Kedua telapak tanganku berubah dari begitu putih menjadi merah muda. Penggaris kayu satu meter menyisakan bekas fisik yan dalam hitungan detik kembali seperti semula. Namun, sisa psikis tak pernah hilang hinggaku dewasa kini.
Bagaimana bisa, dulu aku yang duduk di kelas 3 SD mengucapkan kata-kata kotor terhadap temanku. Saat itu Bu Suliswati memmergokiku kala mengucapkan kata-kata yang tak pantas itu. Kata-kata tabu untuk anak usia 9 tahun.
"Sutris... ucapanmu itu pantang," kata Bu Sulis padaku.
Aku hanya tertunduk tak berkata apapun. Lalu sebuah jeweran di kuping menarikku ke dalam kelas. Hingga bel tanda kembali masuk kelas berbunyi aku terus berdiri di depan kelas. Bu Guru Suliswati bak Wonder Women sudah memegang penggaris kayu sepanjang satu meter.
"Tadi saat istirahar, Sutrisno teman kalian sudah mengucap kata-kata kotor."
"Ini pantang dan jangan kalian tiru," ucapnya kepada teman-temanku di kelas.
"Sebagai anak-anak yang menempuh Pendidikan, kalian harus bertutur kata sopan. Hal itu mencerminkan jiwa kita sebagai orang-orang yang terpelajar. Artinya jangan bicara asal dan sembarangan, mengerti kalian?"
"Mengerti buuuuu.....," jawab serentak oleh temanku yang sebagian terkekeh melihatku terus berdiri di depan.
"Sutrisno, buka tangan kamu," pinta Bu Sulis.

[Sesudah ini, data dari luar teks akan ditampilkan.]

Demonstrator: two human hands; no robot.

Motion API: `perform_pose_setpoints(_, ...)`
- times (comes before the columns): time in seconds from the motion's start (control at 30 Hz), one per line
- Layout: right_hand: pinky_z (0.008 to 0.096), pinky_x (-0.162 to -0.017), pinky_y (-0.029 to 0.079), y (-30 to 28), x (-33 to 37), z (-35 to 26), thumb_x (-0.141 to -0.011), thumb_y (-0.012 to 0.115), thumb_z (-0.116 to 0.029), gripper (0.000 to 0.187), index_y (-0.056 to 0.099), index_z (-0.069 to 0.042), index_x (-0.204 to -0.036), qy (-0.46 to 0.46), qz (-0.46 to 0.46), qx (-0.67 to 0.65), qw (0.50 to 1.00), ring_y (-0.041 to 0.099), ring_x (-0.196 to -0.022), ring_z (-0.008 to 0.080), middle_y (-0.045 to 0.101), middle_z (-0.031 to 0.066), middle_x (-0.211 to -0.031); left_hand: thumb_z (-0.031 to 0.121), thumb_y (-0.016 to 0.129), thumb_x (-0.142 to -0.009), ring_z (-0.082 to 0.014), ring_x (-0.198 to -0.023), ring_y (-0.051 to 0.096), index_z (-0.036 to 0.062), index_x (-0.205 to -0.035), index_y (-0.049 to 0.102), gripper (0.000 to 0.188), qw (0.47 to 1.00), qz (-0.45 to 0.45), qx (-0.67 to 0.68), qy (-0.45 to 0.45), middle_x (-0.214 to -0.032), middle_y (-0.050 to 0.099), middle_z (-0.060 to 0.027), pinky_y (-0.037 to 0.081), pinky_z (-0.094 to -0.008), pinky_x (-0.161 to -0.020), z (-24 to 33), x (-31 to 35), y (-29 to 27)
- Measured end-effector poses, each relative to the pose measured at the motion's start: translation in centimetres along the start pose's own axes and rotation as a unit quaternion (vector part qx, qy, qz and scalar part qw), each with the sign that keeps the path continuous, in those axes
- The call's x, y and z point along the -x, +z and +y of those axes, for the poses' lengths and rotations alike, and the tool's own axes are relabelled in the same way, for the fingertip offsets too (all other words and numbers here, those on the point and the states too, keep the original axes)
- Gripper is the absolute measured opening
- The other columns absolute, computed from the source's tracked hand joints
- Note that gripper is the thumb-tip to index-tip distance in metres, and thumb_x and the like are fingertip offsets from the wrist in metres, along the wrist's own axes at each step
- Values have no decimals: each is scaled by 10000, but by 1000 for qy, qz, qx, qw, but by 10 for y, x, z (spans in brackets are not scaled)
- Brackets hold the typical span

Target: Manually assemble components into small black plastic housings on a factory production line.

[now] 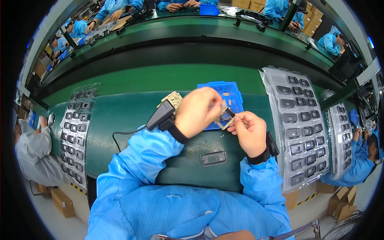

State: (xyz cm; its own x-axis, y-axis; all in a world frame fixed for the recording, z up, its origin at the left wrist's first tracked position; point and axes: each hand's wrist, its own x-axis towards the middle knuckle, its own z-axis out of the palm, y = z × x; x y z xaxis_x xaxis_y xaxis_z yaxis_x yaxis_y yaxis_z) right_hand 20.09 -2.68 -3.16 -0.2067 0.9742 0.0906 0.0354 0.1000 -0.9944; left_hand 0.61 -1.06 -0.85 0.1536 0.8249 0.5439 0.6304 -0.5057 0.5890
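Note:
Over the front of a blue plastic tray (239,96), my two hands work close together. My right hand (251,134) pinches a small tan-backed strip (226,123) between thumb and fingers, with a dark piece beside it. My left hand (199,111) is closed, fingertips bent down at the other end of the strip; what they grip is hidden. Small tan pieces (226,95) lie in the tray. On the mat nearer to me lies a grey rectangular frame (213,158) with a window, touched by neither hand. Some tiny white bits rest between the frame and the tray.
Tan printed sheets (173,97) lie left of the tray, partly behind my left hand. Clear blister trays of dark frames stand on the right (298,128) and left (75,136). A cable runs from my left wrist device (161,115). People work across the green bench (180,30).

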Motion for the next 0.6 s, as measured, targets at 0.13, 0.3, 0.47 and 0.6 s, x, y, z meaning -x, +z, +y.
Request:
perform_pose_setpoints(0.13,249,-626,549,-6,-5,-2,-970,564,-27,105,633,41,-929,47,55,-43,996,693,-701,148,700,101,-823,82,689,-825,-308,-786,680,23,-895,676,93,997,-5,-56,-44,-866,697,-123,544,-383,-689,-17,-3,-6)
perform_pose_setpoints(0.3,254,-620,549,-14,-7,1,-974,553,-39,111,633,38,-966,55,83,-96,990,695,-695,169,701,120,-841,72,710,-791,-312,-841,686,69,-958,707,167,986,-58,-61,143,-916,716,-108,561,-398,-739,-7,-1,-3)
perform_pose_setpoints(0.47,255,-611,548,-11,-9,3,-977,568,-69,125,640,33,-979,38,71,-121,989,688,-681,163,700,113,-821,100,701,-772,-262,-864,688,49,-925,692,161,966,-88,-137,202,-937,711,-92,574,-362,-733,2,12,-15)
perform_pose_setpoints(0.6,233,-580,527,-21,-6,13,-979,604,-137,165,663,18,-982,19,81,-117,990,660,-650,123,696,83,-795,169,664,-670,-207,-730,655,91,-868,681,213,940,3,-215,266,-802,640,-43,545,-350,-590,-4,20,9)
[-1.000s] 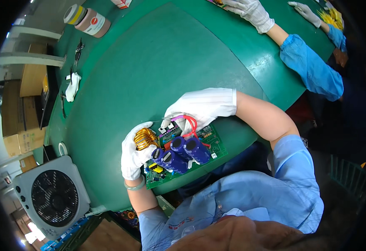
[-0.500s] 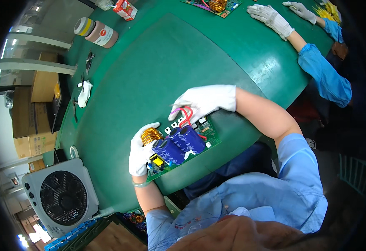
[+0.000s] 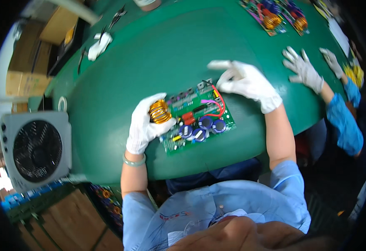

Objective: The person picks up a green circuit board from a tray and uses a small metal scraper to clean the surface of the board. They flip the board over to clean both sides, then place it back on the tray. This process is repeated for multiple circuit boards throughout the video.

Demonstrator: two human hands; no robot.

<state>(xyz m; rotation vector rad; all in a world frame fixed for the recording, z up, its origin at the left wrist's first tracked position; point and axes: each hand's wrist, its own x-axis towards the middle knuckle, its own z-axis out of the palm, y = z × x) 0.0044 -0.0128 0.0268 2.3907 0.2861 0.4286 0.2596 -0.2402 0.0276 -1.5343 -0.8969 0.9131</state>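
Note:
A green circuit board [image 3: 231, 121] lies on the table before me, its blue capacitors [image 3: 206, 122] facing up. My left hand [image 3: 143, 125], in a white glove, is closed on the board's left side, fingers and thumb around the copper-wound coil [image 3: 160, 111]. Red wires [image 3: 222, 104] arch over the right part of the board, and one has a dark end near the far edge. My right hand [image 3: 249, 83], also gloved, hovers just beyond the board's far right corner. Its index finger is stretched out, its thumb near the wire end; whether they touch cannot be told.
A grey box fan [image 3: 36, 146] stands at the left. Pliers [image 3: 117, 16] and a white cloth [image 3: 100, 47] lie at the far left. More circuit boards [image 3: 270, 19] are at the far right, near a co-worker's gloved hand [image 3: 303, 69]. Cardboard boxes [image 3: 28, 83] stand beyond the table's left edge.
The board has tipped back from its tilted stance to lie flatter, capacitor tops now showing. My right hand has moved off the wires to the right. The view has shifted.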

-Cetas- hingga lima kali Bu Sulis memukul tangan mungilku. Sakitnya tak seberapa, namun rasa malu terpancar dari wajahku yang ditonton oleh puluhan teman-teman kelasku. Sering Bu Sulis menggunakan penggaris kayu tersebut untuk menghukum siswanya.
AKu juga sudah berkali-kali menikmati pukulan dari kayu miliknya itu. Ketika aku tak mengerjai pekerjaan rumah, ketika tak membawa buku pelajaran matematika, ketika terlambat sekolah dan ketika mengusili hingga membuat temanku celaka.